What is needed is an exact copy of the line where "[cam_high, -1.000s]" appears plus every later line in the material.
===== Entries shown
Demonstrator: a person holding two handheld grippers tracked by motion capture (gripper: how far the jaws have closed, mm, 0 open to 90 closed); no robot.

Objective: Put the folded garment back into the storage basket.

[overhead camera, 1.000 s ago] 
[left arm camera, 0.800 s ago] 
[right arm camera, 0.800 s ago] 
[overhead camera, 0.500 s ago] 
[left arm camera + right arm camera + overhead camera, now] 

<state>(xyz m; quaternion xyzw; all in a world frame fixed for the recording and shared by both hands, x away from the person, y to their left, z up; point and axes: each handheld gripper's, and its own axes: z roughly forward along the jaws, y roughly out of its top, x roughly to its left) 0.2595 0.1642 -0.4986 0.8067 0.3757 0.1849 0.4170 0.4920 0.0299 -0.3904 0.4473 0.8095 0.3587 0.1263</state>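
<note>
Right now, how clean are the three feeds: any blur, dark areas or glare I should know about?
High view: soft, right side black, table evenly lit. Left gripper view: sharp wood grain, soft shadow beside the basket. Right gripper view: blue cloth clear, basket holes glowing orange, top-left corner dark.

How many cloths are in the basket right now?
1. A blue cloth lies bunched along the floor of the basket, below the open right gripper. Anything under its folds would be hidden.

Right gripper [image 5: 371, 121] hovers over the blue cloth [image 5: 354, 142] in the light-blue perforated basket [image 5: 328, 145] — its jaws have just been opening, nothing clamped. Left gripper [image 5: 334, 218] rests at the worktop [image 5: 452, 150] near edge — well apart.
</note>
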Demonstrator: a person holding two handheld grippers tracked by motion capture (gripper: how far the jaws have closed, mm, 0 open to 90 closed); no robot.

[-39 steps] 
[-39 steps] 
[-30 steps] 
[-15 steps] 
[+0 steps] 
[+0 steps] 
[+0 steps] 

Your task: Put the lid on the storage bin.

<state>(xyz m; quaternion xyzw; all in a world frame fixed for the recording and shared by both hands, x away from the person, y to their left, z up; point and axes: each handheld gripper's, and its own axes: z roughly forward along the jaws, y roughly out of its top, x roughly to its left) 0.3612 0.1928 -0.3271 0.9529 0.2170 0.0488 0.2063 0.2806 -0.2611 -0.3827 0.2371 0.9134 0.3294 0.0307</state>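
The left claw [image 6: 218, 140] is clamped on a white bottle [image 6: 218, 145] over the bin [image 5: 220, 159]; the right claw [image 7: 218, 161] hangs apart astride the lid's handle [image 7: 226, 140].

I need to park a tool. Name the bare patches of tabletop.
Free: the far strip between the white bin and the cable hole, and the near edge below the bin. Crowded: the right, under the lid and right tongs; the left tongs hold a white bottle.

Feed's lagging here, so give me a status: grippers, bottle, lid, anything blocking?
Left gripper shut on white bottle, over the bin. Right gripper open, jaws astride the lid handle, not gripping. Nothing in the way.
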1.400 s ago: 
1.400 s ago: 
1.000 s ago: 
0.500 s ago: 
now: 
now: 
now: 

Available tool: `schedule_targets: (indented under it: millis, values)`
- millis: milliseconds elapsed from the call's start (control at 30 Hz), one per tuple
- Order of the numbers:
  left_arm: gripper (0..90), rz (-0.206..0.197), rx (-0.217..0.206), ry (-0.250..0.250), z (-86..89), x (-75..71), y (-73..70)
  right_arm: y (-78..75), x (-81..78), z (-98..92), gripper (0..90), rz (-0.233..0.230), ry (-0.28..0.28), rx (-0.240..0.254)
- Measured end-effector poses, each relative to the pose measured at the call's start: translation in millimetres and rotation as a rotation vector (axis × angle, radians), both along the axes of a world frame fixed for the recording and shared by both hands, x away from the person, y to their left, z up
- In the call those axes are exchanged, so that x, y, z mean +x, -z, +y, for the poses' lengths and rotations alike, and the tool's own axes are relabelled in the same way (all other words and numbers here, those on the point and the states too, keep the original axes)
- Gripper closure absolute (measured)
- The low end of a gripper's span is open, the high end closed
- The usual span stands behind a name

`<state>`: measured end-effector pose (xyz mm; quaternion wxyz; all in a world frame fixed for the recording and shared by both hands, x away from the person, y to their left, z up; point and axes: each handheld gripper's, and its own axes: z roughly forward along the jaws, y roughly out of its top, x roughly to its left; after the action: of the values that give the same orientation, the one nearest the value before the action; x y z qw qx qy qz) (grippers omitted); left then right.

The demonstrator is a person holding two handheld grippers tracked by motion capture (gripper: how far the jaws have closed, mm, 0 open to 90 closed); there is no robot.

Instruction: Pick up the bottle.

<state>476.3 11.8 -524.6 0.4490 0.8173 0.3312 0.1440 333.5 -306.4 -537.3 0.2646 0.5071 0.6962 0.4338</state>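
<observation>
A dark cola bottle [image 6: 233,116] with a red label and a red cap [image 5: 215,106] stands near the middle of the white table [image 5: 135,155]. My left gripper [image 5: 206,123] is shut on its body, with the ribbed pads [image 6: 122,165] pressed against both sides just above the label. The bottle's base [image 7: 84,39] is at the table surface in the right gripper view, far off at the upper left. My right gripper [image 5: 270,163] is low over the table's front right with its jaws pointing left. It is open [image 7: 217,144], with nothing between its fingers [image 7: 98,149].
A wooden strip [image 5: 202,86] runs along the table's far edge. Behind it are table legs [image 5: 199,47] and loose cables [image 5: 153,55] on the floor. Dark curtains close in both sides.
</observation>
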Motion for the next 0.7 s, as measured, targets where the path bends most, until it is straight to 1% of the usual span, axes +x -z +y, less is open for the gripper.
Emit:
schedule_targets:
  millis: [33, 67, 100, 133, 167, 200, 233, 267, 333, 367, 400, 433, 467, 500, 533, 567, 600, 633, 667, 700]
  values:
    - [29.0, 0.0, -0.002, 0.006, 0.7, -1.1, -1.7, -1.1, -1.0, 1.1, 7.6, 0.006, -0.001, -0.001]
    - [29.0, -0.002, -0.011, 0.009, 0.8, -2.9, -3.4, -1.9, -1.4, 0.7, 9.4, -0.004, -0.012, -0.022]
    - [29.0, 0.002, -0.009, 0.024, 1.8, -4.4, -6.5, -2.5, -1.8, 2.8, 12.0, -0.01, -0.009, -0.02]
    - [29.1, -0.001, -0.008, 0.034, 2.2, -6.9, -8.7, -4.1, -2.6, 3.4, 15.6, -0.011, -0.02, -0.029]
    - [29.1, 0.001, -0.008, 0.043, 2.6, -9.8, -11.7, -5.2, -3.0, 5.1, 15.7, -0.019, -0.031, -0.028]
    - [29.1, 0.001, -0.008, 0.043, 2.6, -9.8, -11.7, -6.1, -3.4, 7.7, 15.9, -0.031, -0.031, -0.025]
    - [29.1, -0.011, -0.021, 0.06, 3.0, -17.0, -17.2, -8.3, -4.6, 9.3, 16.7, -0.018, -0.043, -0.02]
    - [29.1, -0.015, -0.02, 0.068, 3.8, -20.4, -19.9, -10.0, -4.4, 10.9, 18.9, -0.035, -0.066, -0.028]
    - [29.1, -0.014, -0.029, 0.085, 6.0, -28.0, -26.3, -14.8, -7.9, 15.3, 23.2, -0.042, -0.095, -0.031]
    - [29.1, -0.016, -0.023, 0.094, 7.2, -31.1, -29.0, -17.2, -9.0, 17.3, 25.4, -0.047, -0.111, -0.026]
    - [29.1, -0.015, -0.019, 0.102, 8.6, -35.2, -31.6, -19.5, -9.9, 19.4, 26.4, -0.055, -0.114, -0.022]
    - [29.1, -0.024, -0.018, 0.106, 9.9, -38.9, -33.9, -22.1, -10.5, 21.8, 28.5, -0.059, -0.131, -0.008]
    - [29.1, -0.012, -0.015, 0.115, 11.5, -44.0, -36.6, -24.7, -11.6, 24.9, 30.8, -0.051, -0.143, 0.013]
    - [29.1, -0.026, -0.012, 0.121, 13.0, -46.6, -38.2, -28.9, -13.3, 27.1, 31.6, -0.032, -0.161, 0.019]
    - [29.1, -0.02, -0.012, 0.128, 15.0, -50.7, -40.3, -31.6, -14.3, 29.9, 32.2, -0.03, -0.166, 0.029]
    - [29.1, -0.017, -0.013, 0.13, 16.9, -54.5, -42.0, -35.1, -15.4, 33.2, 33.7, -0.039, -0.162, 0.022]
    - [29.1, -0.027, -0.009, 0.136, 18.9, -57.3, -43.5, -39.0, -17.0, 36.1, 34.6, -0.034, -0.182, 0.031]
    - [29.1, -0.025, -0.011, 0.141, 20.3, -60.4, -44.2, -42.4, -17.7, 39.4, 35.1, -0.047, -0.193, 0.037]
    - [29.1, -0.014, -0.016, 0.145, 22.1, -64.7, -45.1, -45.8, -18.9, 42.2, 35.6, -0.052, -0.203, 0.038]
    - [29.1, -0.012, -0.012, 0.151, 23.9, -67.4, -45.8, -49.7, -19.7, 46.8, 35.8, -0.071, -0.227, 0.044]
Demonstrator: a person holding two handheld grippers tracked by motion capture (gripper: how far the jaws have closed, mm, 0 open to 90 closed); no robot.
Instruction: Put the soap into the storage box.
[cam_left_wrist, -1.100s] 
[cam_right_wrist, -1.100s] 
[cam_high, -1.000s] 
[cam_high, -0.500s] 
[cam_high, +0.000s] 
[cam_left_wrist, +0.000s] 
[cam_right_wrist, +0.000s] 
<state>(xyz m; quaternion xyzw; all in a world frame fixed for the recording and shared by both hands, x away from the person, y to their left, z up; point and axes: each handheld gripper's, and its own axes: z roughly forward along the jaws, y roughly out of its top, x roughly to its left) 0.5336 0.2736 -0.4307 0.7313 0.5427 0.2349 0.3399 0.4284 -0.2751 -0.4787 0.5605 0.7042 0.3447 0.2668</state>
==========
> _Response area_
[cam_high, -1.000s] 
[cam_high, -0.500s] 
[cam_high, +0.000s] 
[cam_left_wrist, +0.000s] 
[cam_right_wrist, +0.000s] 
<state>(xyz m; quaternion xyzw; all in a world frame fixed for the recording and shared by both hands, x away from the person, y to their left, z up; point and axes: each handheld gripper's, and its own axes: z roughly forward along the jaws, y roughly out of its top, x roughly to its left) 0.5336 0.2736 -0.4307 0.7313 0.5427 0.2349 0.3399 0.4284 -0.2751 -0.4787 0.5605 0.7042 0.3447 0.2668</state>

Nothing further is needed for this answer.